Il cordoglio toscano per Pietro Mirabelli, la voce dei minatori

Il testardo dei diritti scelse la Svizzera: lavorava nella Alptransit

Redazione Nove da Firenze
Redazione Nove da Firenze
23 settembre 2010 14:07
Il cordoglio toscano per Pietro Mirabelli, la voce dei minatori

È morto mentre scavava una galleria, Pietro Mirabelli, come aveva sempre fatto nella sua vita di emigrante di Pagliarelle, un paese del cosentino. Le gravi ferite riportate in un incidente sul lavoro avvenuto oltreconfine hanno provocato la morte del 54enne calabrese. Un masso si è staccato dal fronte mentre una squadra lavorava. Pietro Mirabelli era stato operaio della TAV, delegato sindacale CGIL e rappresentante dei lavoratori per la sicurezza (RLS) per dodici anni sul cantiere della Bologna-Firenze. Il presidente della Comunità Montana Mugello Tagliaferri esprime il cordoglio delle istituzioni: “Il territorio del Mugello si associa al dolore della famiglia per la scomparsa di un lavoratore che ha operato per molti anni nei cantieri dell’Alta Velocità, avendo a cuore la sicurezza e la tutela dei lavoratori.

Mirabelli ha sempre sollecitato le istituzioni e la società civile a non abbassare mai la guardia sui problemi e i pericoli nei cantieri delle grandi opere. Di questo e dei diritti dei lavoratori, e delle loro famiglie, aveva fatto la sua personale battaglia”. Lo conoscemmo 11 anni fa, in Mugello, quando le nostre lotte iniziarono a intrecciarsi, noi contrari alla realizzazione dell’Alta Velocità, lui paladino dei diritti dei lavoratori di quell’opera -esprime così il proprio lutto il Gruppo Consiliare Provinciale PRC/PdCi/SpC- Uniti nella comune lotta alla critica di un modello di sviluppo imperniato sullo sfruttamento, delle risorse ambientali, come della forza lavoro e dei diritti dei lavoratori.

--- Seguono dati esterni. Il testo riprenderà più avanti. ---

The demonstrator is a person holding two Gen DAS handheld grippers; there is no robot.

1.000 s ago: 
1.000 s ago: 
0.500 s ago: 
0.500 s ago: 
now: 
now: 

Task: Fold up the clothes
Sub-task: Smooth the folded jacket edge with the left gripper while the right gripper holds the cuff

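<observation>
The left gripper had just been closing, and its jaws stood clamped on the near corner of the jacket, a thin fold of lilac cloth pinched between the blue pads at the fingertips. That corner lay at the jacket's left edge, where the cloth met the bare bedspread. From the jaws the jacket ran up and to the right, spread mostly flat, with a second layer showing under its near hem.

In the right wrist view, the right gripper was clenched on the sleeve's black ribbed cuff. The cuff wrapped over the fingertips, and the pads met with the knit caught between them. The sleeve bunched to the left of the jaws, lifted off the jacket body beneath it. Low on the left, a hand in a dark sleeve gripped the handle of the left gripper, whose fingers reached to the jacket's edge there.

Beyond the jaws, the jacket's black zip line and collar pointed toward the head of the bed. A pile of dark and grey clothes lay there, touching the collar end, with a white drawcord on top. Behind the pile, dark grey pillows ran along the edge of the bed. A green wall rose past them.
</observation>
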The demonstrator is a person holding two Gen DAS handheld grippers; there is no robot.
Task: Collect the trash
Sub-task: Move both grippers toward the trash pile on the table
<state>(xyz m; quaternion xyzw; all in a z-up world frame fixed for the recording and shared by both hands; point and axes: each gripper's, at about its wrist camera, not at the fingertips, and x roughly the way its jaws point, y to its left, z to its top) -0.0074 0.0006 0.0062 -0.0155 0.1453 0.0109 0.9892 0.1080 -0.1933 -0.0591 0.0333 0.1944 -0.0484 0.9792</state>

Come Rappresentante dei Lavoratori per la Sicurezza nei cantieri del Cavet, in Mugello, si è battuto per rompere quel muro di silenzio che circondava i lavoratori della TAV, denunciando le dure condizioni, i rischi ai quali erano sottoposti, il continuo ripetersi di incidenti taciuti o troppo presto dimenticati, ricordando in ogni occasione che dietro allo sfarzo tecnologico di quella grande opera c’era la fatica e il sacrificio di chi lavorava sotto terra, nel fango, rischiando quotidianamente la propria vita per portare a casa un misero stipendio.

Con orgoglio ha portato avanti la propria attività impegnandosi per far comprendere ai suoi colleghi l’importanza del rispetto delle norme sulla sicurezza e per diffondere una coscienza collettiva di rivendicazione dei diritti. Lui che da sempre si è battuto per la sicurezza sui luoghi di lavoro, lui che ha fatto della difesa e della lotta per il riconoscimento dei diritti dei lavoratori la propria bandiera, lui che ha gridato l’ingiustizia dello sfruttamento, l’inaccettabile vergogna delle morti bianche è morto sul lavoro, scavando l’ennesima galleria in un cantiere del Canton Ticino a migliaia di chilometri di distanza dal suo paese e dalla sua famiglia, vittima di quei pericoli evitabili, di quella mancanza di sicurezza che da anni denunciava.

Diceva che il lavoro di minatore, il suo lavoro, non si sceglie per piacere ma per dura necessità, diceva che non si sceglie di rischiare ogni giorno la vita, e che in generale il potere di decidere sulla propria vita non appartiene al lavoratore. Nel suo paese, Pagliarelle, frazione di Petilia Policastro, in provincia di Crotone, uno dei luoghi di maggiore emigrazione in Italia, si era impegnato per far erigere un monumento ai caduti sul lavoro. Non era il monumento in sé che lo interessava ma la volontà di fare in modo che nessuno dimenticasse quelle morti tanto drammatiche quanto ingiuste e intollerabili che l’impegno da parte delle istituzioni tutte a combattere fino in fondo la battaglia della sicurezza sul lavoro.

Pietro è stato, e continuerà ad essere, un punto di riferimento per tutti quei lavoratori che vivono la realtà dello sfruttamento e del ricatto, della vita messa in gioco quotidianamente in cambio di quei pochi euro che servono per campare. Pietro aveva ragione: non è possibile morire di lavoro e non è accettabile la rassegnazione e le complici connivenze di quanti rimandano queste morti alla semplice fatalità. In questo triste momento esprimiamo il nostro profondo dolore e ci stringiamo ai familiari, agli amici, ai colleghi e ai compagni di questo grande uomo".